Oh boy. The beginning of the end. Infernal Sky isn’t godawful, though godawful is coming in the final entry, but it is a wild deviation that becomes increasing nonsensical over the course of the narrative. It appears that in an effort to turn the lack-of-narrative of the video game into a coherent story, the authors have attempted to justify everything that happens in a game with the same amount of plot as Pong, creating something entirely incoherent.
This one picks up on the beaches of Hawaii, where Fly and Arlene are vacationing. No kidding. Also, Arlene is naked during these scenes and her body is now a constant subject of Fly’s internal monologue. It’s as if the two writers suddenly popped boners at the start of writing the final two books and never got rid of them. Fly’s hard-on for Arlene, which never really existed before because they’re both “best buddies” as he likes to remind every five seconds, never subsists, and the deviation is frustrating, skewering what was once a strong female lead. Now her inclusion seems obligatory, as evidence by the constant references to political correctness. (Arlene is a man, goddammit. If you’re a Marine, then you’re a man. But when she’s naked, she’s a woman.)
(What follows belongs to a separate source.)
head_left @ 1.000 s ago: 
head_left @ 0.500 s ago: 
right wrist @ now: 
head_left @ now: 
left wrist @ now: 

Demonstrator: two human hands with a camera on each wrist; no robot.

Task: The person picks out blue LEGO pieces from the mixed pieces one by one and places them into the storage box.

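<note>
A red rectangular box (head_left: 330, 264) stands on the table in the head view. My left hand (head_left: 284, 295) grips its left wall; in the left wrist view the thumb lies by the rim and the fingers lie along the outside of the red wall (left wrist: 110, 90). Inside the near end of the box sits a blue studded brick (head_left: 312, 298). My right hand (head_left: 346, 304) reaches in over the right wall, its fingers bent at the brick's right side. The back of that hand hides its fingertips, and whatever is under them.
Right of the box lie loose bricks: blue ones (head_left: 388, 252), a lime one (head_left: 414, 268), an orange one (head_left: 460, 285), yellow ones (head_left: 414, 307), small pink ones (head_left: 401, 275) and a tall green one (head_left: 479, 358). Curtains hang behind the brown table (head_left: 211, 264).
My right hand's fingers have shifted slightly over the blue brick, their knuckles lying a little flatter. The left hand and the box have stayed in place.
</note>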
So the whole gang is hanging out in Hawaii, putting out the occasional zombie fire and prepping to save the world. How so? Fly and Arlene must return to Phobos and fight their way through the hordes of zombies once again. How does this help? Something about getting to the real aliens responsible for the attack, the ones who created these imitation hell spawn in the first place.
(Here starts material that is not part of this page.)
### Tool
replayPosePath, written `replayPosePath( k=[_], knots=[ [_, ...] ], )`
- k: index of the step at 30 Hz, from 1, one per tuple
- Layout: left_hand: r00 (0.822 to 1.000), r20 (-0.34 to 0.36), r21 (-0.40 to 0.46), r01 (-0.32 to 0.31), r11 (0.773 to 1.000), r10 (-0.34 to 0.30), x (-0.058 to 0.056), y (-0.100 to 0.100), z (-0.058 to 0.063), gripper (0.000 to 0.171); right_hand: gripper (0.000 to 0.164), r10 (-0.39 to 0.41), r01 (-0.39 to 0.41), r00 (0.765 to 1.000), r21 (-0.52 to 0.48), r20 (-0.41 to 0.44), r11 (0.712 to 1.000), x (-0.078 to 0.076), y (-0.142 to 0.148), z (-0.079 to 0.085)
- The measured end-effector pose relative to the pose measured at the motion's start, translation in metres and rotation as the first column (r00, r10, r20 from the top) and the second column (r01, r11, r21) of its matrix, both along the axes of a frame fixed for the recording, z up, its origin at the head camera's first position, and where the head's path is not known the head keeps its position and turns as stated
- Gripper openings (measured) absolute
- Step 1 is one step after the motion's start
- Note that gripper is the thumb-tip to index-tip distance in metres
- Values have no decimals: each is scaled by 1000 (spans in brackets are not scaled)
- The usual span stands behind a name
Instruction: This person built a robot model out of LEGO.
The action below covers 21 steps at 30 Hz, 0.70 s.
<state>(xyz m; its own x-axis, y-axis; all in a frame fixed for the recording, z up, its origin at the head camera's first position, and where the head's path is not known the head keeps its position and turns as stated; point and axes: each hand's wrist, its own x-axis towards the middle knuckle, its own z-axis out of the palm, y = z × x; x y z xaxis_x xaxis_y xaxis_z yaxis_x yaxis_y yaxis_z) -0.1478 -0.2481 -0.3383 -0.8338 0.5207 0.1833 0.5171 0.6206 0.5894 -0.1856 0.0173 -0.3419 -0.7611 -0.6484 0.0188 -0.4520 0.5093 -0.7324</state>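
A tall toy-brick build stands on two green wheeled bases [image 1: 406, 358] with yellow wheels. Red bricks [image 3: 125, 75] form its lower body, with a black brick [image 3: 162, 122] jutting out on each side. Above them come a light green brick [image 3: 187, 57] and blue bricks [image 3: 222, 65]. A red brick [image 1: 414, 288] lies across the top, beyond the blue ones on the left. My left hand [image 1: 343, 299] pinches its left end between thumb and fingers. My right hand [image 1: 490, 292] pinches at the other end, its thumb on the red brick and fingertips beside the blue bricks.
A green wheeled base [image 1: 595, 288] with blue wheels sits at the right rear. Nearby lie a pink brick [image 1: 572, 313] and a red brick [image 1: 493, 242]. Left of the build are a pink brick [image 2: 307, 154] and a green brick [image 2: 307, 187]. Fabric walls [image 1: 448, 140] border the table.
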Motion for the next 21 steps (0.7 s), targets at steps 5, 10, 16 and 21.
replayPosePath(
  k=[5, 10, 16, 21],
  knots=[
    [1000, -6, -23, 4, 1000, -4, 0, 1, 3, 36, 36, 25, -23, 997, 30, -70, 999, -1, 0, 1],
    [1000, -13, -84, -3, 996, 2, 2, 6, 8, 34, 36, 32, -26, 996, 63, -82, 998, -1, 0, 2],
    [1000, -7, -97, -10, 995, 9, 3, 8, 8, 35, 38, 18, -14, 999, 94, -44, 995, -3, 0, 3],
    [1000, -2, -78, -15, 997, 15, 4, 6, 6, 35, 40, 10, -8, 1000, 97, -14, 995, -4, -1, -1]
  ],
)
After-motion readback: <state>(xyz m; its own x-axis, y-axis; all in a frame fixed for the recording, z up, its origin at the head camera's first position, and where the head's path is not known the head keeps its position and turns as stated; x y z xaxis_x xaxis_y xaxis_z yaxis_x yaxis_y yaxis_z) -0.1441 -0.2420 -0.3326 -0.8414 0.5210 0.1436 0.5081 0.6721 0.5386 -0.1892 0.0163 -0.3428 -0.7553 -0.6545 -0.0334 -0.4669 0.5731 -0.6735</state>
And find them they do. With the short-lived help of Albert and a strict military captain, Hidalgo, they progress through the levels once more, but when they jump through the gate that originally led from Phobos to Deimos, they’re intercepted by Sears and Roebuck, a pair of Klavians fighting the Freds (the real bad guys). These two Klaves operate as a single being, and they closely resemble a pair of Magilla Gorillas that talk like Yoda.
Can we go back to demon killing? Er, faux demon killing.
The Klavians and the Freds have been fighting for a long time, and Earth has been caught in the crossfire for reasons that were probably explained, but you can probably now see why I don’t remember what they were. They are fighting over differing interpretations of what are essentially spiritual texts. One of them represents deconstructionism and the other hyperrealists. It is a galactic war of literary criticism.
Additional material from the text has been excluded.